To run this example in your Terminal, you should first execute the command ngrok http 8000 and keep the NGROK server running. Copy the app URL and run the following in the Terminal.
1NGROK_URL=https://90c0-176-72-38-94.ngrok-free.app uv run music_gen_via_phone_call.py --from +19810902211 --to +328458519934
From the above:
- https://90c0-176-72-38-94.ngrok-free.app is your currently running NGROK app’s URL.
--from +19810902211is your purchased Twilio phone number.--to +328458519934is the phone number you want to call.
Note: For an inbound phone call (call initiation from your phone to a Twilio number), the positions of the two phone numbers above must be switched.
If everything goes smoothly after running NGROK_URL=https://90c0-176-72-38-94.ngrok-free.app uv run music_gen_via_phone_call.py --from +19810902211 --to +328458519934, the familiar phone calling UI will be launched on your mobile device. On iPhone and iPad, it will open the built-in Phone app. The same is true for Android devices.
Troubleshooting Guide
As you just noticed, configuring and generating music via phone calls with Lyria 3 in Vision Agents involves several steps. This can result in an unsuccessful output. Here are some known issues and how to fix them when you get errors in the Terminal.
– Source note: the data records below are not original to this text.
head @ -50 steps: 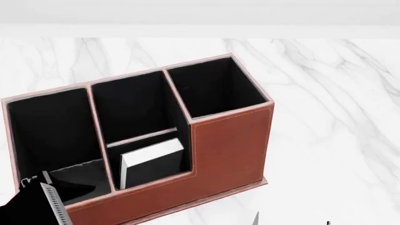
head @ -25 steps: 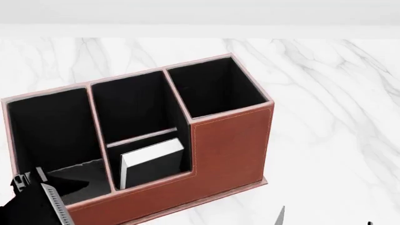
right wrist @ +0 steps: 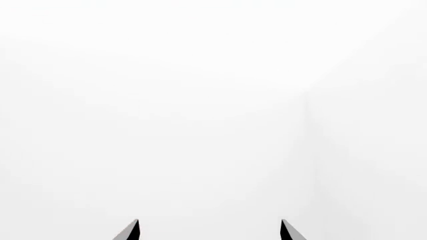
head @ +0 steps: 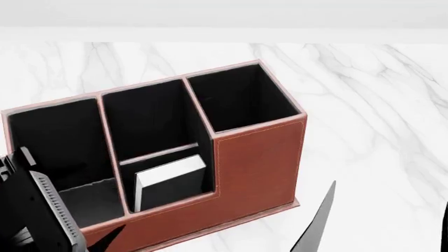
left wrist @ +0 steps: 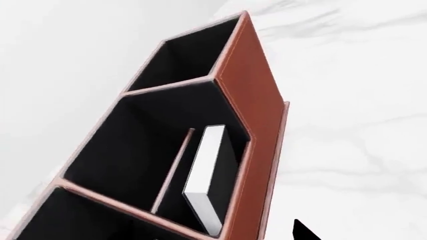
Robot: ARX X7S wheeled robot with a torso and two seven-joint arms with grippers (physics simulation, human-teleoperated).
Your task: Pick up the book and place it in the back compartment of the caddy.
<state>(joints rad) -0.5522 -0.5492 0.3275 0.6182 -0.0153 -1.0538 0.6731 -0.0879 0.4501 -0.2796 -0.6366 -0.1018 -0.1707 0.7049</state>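
Note:
The red-brown caddy [head: 255, 163] stands on the white marble top. The black book [head: 171, 181] with its white page edges stands upright in the back compartment [head: 162, 157], the small low-walled cell in the middle column, on the side nearest me. The left wrist view shows the book [left wrist: 207, 175] in that cell too. My left gripper [head: 70, 226] hangs open and empty over the near end of the long left cell; only one fingertip [left wrist: 303, 233] shows in its wrist view. My right gripper [head: 383, 220] is open and empty, to the right of the caddy [left wrist: 257, 100].
The tall square cell [head: 238, 100] is at the caddy's right end and the long cell [head: 56, 142] at its left. The marble tabletop [head: 371, 105] reaches a pale back edge. In the right wrist view the right gripper [right wrist: 208, 230] faces only blank white.
My left gripper has risen at the lower left, away from the caddy. The right gripper's fingers have come up into view at the lower right. The book has not moved.

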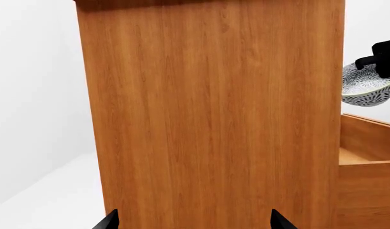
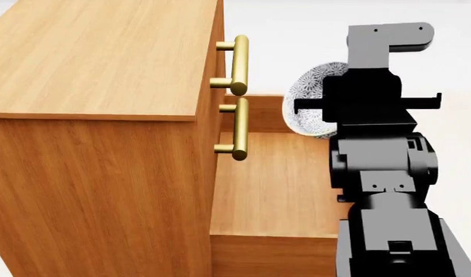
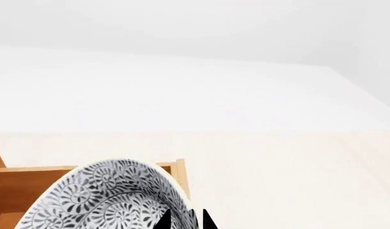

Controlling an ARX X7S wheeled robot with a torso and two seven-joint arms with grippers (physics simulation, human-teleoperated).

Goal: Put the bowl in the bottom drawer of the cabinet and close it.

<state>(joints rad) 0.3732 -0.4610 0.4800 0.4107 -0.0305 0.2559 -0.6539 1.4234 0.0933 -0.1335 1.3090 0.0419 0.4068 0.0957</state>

- No Phone Call Interface: This may occur when there are spaces in the phone numbers (inbound or outbound). Both the specified numbers for inbound and outbound calls must not contain spaces.
- Twilio Phone Number Not Active: To call the agent from your phone, the Twilio number must be activated and registered.
- NGROK URL Not Specified: Ensure the NGROK server URL you specify on the Twilio dashboard matches the one currently in use. Running
ngrok http 8000will generate a different URL each time.
Where To Go From Here
Congratulations 🎉 👏. You have now discovered a fun and different ways to make short and full-length AI music with Lyria 3. We began with AI music generation with the Lyria 3 models via the Gemini API. Not only that, you created AI sounds in Vision Agents during video and phone calls.
Music generation with Lyria goes beyond what we covered in this article. The models allow you to steer their output in so many ways. For example, starting with guitar and mixing in piano somewhere in the middle. Check out the Lyria 3 docs to learn more about customizing your AI music generation output. Additionally, creating effective music with Lyria 3 involves mastering your text/voice prompts. Refer to the Lyria 3 prompt guide for details.
We focused on one of the many ways to use speech AI for fun: generating AI music with nothing but your voice over the phone. The Vision Agents repo has several other examples to explore, build with the open-source framework, and deploy anywhere you want.